What you should do
Which lines of the listing below contain the word "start"? Return them.

━━━ Dataset content

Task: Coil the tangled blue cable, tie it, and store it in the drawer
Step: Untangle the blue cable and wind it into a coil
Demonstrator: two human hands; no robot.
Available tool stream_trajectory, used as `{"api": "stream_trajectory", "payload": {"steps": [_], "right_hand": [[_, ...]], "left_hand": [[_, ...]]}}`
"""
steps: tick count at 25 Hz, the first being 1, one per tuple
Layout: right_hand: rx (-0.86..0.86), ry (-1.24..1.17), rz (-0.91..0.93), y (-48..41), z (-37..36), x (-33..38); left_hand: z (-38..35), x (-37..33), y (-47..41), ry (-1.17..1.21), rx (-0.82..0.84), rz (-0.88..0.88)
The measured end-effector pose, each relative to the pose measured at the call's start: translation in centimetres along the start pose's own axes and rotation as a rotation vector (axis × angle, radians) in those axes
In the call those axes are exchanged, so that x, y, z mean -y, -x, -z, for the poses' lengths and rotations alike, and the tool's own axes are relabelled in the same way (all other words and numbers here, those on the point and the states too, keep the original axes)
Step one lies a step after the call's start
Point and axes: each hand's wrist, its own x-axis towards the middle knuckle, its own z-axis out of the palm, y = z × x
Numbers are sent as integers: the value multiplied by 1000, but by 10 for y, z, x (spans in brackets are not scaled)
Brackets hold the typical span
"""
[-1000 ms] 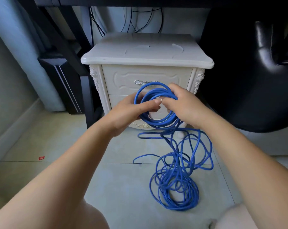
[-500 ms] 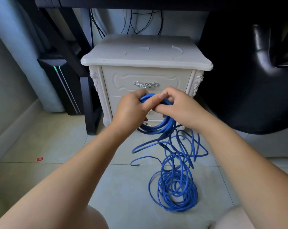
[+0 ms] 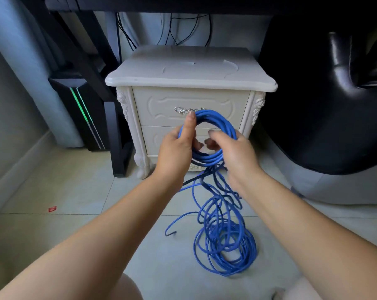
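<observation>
Hands have spread since a moment ago: your left hand (image 3: pixel 179 148) fingers clamp the blue cable (image 3: pixel 213 135) coil's left side, right hand (image 3: pixel 237 156) grips the right. Another loop's on, but plenty sits tangled on the floor (image 3: pixel 75 191) before the nightstand (image 3: pixel 189 70).

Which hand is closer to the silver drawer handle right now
Left. The left hand grips the blue cable coil with its thumb tip just below the silver drawer handle; the right hand holds the coil lower and further right.
</observation>
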Motion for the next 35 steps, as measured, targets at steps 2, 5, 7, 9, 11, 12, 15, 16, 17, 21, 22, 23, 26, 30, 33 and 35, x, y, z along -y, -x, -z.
{"api": "stream_trajectory", "payload": {"steps": [2,5,7,9,11,12,15,16,17,21,22,23,26,30,33,35], "right_hand": [[-15,-53,-7,-7,4,7],[50,93,-26,-14,11,11],[68,253,25,-17,14,13],[117,420,101,-17,14,15],[191,604,152,-13,12,15],[204,677,168,-11,11,16],[173,660,201,-6,9,19],[179,580,178,-7,11,21],[205,482,130,-8,13,21],[306,262,9,-5,16,13],[266,190,17,-6,15,11],[211,107,14,-8,13,10],[43,-194,-126,-18,17,15],[-52,-417,-254,-24,28,22],[-59,-484,-286,-21,27,26],[-67,-530,-292,-19,30,30]], "left_hand": [[2,2,-1,-81,90,-17],[13,-3,-8,-76,203,-16],[19,-6,-13,-5,278,19],[19,-9,-16,-40,330,21],[13,-9,-16,-215,325,-3],[11,-10,-15,-291,295,-16],[9,-12,-16,-296,220,-65],[9,-13,-16,-237,205,-73],[9,-14,-15,-184,185,-76],[7,-11,-11,-145,116,-106],[5,-11,-9,-127,141,-110],[5,-12,-7,-98,198,-106],[10,-9,-3,-88,449,-42],[10,18,2,-664,534,-13],[5,26,-1,-598,462,-143],[4,24,-3,-461,464,-159]]}}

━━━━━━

Task response
The measured end-effector pose, each relative to the pose measured at the call's start: translation in centimetres along the start pose's own axes and rotation as a rotation vector (axis × angle, radians) in those axes
Step one lies a step after the call's start

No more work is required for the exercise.